Look below for the line that has "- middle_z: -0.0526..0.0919". Set down the lines from there through the line that has "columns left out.", exactly as written.

*** Opening of Data below ***

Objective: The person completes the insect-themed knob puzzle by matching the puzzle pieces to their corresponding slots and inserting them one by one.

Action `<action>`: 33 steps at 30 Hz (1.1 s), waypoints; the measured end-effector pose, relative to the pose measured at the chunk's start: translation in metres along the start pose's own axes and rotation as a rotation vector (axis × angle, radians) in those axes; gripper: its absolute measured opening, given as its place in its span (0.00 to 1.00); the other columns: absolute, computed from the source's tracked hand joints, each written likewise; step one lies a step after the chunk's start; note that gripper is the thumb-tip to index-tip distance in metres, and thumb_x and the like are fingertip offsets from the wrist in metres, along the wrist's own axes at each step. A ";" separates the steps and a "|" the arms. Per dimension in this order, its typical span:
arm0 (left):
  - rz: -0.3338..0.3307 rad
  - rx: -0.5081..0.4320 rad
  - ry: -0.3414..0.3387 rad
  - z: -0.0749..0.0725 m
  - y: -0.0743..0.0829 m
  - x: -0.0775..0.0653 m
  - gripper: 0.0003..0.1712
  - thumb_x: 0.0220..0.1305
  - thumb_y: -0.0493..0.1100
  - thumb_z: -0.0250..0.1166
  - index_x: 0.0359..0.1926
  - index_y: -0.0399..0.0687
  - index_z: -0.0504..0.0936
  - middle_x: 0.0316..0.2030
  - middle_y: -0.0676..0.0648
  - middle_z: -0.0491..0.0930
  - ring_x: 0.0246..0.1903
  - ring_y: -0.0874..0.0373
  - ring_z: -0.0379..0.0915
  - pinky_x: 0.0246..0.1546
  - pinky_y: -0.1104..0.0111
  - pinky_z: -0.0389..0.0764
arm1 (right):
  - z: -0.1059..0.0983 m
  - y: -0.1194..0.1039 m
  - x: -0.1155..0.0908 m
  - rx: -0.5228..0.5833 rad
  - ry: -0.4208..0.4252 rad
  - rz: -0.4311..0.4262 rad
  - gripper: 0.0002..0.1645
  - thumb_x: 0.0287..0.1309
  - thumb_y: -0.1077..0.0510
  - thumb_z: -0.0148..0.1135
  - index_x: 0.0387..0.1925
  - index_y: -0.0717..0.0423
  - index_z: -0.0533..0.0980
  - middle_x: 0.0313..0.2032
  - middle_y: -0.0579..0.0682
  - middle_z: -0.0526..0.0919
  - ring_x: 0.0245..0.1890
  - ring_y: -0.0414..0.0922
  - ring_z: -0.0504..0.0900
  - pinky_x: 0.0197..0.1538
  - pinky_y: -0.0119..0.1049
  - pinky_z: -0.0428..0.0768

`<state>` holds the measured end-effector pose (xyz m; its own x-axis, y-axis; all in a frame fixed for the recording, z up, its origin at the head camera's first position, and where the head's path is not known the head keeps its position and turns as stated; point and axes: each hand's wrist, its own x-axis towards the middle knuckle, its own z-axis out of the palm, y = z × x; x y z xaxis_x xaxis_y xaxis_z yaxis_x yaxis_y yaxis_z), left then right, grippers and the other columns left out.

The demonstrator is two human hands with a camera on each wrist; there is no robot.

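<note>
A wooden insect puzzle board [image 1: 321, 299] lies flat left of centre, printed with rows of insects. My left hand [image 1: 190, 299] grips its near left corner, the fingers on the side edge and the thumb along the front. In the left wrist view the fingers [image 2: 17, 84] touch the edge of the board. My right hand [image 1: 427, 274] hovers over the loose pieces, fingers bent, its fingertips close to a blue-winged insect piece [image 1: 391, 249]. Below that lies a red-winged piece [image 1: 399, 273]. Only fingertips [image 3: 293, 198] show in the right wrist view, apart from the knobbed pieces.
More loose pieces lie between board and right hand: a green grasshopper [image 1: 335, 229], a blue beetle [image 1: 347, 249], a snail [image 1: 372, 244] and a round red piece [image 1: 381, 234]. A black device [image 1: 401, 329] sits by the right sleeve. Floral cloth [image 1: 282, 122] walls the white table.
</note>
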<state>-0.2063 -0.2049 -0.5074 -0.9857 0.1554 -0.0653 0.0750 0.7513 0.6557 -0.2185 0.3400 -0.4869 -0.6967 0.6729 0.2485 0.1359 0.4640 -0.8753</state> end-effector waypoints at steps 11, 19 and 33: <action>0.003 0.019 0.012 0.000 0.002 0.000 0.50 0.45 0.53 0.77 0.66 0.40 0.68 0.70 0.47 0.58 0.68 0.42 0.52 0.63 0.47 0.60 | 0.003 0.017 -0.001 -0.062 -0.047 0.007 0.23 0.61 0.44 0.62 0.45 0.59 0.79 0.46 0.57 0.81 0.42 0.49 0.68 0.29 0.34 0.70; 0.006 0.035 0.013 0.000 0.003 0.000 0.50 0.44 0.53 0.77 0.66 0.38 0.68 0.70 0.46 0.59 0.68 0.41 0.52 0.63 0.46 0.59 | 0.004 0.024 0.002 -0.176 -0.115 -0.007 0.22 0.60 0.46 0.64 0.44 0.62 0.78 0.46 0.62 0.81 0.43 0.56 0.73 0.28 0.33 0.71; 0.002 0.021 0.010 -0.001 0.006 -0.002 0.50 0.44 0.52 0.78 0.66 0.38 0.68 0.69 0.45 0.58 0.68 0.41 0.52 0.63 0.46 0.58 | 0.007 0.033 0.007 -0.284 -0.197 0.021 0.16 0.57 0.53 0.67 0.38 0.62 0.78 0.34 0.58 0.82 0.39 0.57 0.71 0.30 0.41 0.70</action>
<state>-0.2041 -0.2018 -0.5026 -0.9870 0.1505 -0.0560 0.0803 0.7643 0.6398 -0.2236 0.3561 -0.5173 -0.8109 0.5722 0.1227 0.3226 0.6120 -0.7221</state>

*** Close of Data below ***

> **Written reply**
  - middle_z: -0.0526..0.0919
  - ring_x: 0.0245..0.1890
  - ring_y: -0.0414..0.0922
  - ring_z: -0.0504..0.0900
  - pinky_x: 0.0197..0.1538
  - pinky_y: -0.0119..0.1049
  - pinky_z: -0.0428..0.0768

`<state>` holds the measured end-effector pose (xyz m; its own x-axis, y-axis; all in a frame fixed for the recording, z up, its origin at the head camera's first position, and where the head's path is not known the head keeps its position and turns as stated; point and axes: each hand's wrist, its own x-axis towards the middle knuckle, its own z-axis out of the palm, y = z × x; x y z xaxis_x xaxis_y xaxis_z yaxis_x yaxis_y yaxis_z), left then right, grippers and the other columns left out.

Nothing else is required to finish the exercise.